The lines to reproduce run from the first one below to the line containing "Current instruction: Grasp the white", both included. Reproduce them exactly and nothing else.
*** DATA RECORDS Section Begins ***
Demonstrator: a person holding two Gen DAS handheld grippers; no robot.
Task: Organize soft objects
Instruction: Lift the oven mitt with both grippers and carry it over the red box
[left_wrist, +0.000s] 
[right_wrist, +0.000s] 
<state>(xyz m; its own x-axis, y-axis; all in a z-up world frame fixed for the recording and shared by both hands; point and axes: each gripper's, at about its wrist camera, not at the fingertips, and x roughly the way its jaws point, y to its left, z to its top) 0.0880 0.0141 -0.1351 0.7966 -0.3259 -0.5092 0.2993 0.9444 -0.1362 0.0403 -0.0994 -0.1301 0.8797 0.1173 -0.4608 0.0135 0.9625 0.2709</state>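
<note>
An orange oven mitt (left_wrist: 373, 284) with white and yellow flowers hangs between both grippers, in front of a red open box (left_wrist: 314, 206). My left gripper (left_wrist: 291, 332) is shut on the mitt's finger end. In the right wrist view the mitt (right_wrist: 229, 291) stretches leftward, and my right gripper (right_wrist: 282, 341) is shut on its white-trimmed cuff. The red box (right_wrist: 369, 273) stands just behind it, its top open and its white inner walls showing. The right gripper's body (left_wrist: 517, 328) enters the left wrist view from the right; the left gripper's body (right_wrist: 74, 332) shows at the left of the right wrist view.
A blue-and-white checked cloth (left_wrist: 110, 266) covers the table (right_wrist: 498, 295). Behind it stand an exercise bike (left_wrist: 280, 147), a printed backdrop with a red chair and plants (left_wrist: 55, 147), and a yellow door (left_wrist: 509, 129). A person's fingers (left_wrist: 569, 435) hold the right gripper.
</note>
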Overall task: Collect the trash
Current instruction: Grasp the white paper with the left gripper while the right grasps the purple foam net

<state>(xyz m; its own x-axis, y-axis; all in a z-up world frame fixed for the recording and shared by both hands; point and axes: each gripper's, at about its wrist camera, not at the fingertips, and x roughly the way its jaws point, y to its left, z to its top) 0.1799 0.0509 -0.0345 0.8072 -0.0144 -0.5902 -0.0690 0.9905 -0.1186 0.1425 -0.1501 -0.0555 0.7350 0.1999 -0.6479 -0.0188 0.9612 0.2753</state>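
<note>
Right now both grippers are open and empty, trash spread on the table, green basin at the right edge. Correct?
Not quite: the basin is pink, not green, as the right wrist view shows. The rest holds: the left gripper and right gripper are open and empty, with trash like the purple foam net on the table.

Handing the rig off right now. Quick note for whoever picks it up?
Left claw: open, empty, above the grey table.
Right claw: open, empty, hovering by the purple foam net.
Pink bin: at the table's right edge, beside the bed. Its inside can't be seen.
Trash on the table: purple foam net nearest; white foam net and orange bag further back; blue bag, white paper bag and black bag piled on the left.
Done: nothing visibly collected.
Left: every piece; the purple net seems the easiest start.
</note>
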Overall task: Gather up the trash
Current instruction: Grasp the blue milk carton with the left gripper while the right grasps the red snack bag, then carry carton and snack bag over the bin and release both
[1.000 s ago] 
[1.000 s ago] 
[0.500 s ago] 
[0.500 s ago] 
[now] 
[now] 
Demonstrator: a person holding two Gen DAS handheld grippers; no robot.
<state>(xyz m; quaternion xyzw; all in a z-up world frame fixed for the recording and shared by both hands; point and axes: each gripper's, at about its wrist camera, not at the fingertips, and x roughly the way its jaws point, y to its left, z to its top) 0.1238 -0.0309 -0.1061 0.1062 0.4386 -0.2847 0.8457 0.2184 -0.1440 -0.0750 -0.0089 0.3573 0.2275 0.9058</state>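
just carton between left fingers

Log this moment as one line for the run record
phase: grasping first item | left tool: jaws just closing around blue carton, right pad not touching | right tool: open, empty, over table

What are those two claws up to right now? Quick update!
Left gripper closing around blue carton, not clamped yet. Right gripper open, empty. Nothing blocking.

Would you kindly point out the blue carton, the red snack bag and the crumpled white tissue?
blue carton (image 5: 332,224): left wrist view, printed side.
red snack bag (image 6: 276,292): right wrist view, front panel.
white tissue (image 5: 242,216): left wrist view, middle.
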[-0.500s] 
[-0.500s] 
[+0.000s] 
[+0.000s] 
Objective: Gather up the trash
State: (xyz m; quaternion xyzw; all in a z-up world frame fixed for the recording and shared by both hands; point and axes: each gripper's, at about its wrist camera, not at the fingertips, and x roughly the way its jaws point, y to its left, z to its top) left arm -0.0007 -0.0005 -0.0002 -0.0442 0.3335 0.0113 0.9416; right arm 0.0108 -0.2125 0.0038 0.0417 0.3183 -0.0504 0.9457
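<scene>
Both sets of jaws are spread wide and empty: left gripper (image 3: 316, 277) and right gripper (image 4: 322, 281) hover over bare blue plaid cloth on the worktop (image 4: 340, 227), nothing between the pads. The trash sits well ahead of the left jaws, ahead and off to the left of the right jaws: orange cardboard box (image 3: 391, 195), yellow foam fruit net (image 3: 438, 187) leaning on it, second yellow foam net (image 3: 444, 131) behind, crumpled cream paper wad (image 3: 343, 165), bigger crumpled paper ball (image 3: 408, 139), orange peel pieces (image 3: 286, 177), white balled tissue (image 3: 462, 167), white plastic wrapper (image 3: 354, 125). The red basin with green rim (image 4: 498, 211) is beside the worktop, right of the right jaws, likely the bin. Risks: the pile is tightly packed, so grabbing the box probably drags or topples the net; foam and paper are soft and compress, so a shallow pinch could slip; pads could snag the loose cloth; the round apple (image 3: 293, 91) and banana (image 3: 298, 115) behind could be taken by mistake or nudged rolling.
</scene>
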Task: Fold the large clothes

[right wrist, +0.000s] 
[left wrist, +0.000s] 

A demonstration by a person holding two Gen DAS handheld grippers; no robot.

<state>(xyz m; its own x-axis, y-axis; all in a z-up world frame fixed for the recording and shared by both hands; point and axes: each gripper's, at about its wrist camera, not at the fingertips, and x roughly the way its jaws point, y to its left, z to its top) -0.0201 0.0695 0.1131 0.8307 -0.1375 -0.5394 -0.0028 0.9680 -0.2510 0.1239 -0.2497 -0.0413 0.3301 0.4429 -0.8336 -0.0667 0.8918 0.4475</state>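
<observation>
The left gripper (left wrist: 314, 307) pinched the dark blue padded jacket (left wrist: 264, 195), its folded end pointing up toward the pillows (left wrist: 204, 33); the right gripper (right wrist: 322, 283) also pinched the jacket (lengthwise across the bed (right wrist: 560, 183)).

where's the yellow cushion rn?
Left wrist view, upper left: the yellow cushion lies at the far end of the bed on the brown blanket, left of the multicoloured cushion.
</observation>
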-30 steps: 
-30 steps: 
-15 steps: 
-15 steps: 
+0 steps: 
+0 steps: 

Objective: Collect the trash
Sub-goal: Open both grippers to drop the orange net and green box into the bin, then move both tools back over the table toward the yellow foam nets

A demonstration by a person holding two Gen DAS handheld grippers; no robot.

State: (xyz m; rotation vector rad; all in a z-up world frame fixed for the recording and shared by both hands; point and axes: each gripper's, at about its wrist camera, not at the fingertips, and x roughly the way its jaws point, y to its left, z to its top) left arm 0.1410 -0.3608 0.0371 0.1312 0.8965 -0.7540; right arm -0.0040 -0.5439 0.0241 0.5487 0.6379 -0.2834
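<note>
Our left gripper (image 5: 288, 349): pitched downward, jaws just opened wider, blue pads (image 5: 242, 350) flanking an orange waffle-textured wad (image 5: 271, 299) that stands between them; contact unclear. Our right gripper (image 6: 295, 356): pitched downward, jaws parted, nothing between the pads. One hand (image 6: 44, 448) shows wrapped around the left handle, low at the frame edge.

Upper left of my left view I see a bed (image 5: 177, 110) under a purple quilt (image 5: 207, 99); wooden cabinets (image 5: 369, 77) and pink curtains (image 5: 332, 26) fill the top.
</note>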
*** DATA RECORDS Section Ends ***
§ ANSWER SPACE:
Demonstrator: a person holding two Gen DAS handheld grippers; no robot.
Task: Organize soft objects
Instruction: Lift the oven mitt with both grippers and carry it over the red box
[left_wrist, +0.000s] 
[right_wrist, +0.000s] 
<state>(xyz m; its own x-axis, y-axis; all in a z-up world frame fixed for the recording and shared by both hands; point and axes: each gripper's, at about its wrist camera, not at the fingertips, and x roughly the way its jaws point, y to its left, z to its top) 0.0880 0.0141 -0.1351 0.7966 -0.3259 -0.5092 0.2993 0.9444 -0.1362 0.0403 -0.0994 -0.1301 0.8797 0.1173 -0.4608 0.0135 0.9625 0.2709</state>
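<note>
An orange oven mitt (left_wrist: 373, 284) with white and yellow flowers hangs between both grippers, in front of a red open box (left_wrist: 314, 206). My left gripper (left_wrist: 291, 332) is shut on the mitt's finger end. In the right wrist view the mitt (right_wrist: 229, 291) stretches leftward, and my right gripper (right_wrist: 282, 341) is shut on its white-trimmed cuff. The red box (right_wrist: 369, 273) stands just behind it, its top open and its white inner walls showing. The right gripper's body (left_wrist: 517, 328) enters the left wrist view from the right; the left gripper's body (right_wrist: 74, 332) shows at the left of the right wrist view.
A blue-and-white checked cloth (left_wrist: 110, 266) covers the table (right_wrist: 498, 295). Behind it stand an exercise bike (left_wrist: 280, 147), a printed backdrop with a red chair and plants (left_wrist: 55, 147), and a yellow door (left_wrist: 509, 129). A person's fingers (left_wrist: 569, 435) hold the right gripper.
</note>
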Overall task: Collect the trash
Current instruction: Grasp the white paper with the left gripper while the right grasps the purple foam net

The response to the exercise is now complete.